К пленницам бросились монахи, повалили на землю и стали связывать вместе руки и ноги.

- Искариот! – закричала Жюли Сатон. – Это ты продал дьяволу душу! Мучители! Будьте вы прокляты!

Связанных пустили по воде. Вдова рыбака стала медленно погружаться во тьму, откуда поднимались редкие пузырьки воздуха. В глазах ее застыл ужас.

- Я невиновна. Мои дети останутся сиротами! – крикнула она, прежде чем уйти с головой под воду. Еще какое-то время на зелени ряски жутко белели стопы и кисти рук, потом исчезли и они. Вторая жертва молча ушла под воду, ибо была без сознания. Затаив дыхание, собравшиеся смотрели на Жюли Сатон, оставшуюся плавать на поверхности. Кто-то забормотал молитву. Глаза Жюли были закрыты. Еще какое-то время царила тишина, потом на берегу заговорили все разом.

- Ведьма! Она ведьма, смотрите!

- Я всегда это знала. Еще мать ее читала заклинания, а бабка – та вообще якшалась с сатаной.

- Господи, помилуй нас, недостойных.

- Убить! Сжечь ведьму!

- На костер!

- Пресвятая дева!

- А я-то, грешным делом, думал – врут все…

- Ага, врут.
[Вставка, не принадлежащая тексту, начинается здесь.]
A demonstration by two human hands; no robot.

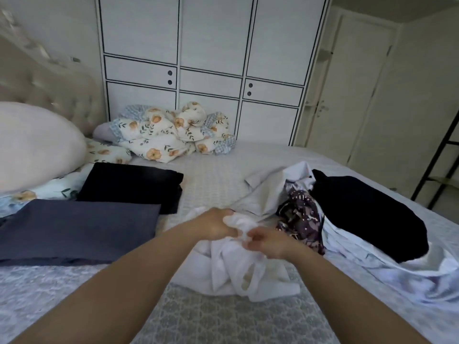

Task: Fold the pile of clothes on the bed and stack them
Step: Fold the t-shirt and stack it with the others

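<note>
Both hands, left hand (215, 224) and right hand (267, 242), pinch crumpled white cotton garment (238, 274) | light, limp | regrip at hem corners.

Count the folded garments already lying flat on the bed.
2. A folded slate-blue cloth garment lies at the near left; a folded black cloth garment lies just behind it, toward the pillows. More could be hidden beneath them.

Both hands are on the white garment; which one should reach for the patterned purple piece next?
Right, probably. The right hand sits beside the patterned purple piece; the left hand is farther off, toward the folded items.
</note>
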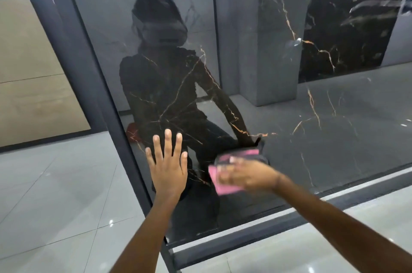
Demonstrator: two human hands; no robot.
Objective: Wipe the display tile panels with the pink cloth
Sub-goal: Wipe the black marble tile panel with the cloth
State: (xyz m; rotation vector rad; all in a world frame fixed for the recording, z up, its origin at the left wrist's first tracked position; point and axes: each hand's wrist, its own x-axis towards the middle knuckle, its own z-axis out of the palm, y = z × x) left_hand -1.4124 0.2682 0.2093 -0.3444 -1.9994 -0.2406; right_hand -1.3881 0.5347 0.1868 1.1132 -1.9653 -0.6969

Черта лысого!

Жюли вытащили на берег. Монах провозгласил:

- Ты виновна и предстанешь перед священным трибуналом.

И тут произошло, наверное, самое ужасное. Жюли, казавшаяся обескровленной, изможденной, вдруг оттолкнула стоявшего рядом монаха так, что тот повалился на руки братьев, и, подобрав изодранную хламиду, бросилась наутек. Как пламя взметнулись ее мокрые рыжие волосы. Вслед ей полетели выкрики и улюлюканье.

Доминиканцы опомнились быстро. Жюли догнали. Завязалась короткая борьба. Девушка отбивалась яростно и молча. В конце концов на нее надели цепи и повели к дороге, где томился возница в соломенной шляпе.

Жюли окинула помутневшим взглядом собравшихся на берегу людей. Каждого из них она знала, среди них прошло ее детство, юность. Жили бок о бок, ходили в одну церковь. Как легко они поверили монахам и требуют смерти для нее!  Жюли прищурилась. Толпа хлынула в сторону.

- Рады? – проговорила она. – Понравилось представление? Берегитесь, я назову вас. Никто не спасется. Повсюду запылают кострища. Назову всех единоверцев, всех пособников сатаны, – процедила она и сплюнула под ноги.

Толпа заколыхалась. Люди бросились врассыпную. Заголосили женщины.

- Бегите, - закричала ведьма. – Далеко все равно не уйдете! Я не хочу страдать одна! Я знаю ваши имена. Бегите! Бегите!

Она запрокинула голову и с тоской смотрела в небо, пока ей не приказали двигаться к повозке. Люди с воем улепетывали.

- Пошли, мракобесы, - сказала она.

Монахи торопливо повели ее к дороге.

Жанна, парализованная ужасом, во все глаза глядела на Сатон. Проходя мимо, та скользнула по лицу девушки взглядом. В глазах ее не было ничего, кроме смертельной усталости.
 
Телега, скрипя и взвизгивая, скрылась за поворотом, и только тогда красавица Жанна очнулась от сковавшего ее страха, и, подобно лани, понеслась от проклятого места.

Окончательно Жанна пришла в себя только на берегу моря. Зеленые волны пенились у скал. Широкий простор не прекращал свой зов, действовавший на Жанну магически. Какое-то время она лежала на мокром песке, с разбегу упав на него, оцарапав ладони о мелкие камни. Потом сердце стало биться ровнее, она услышала крик чаек, почувствовала дыхание ветра. Поднялась и, спотыкаясь, побрела к деревне.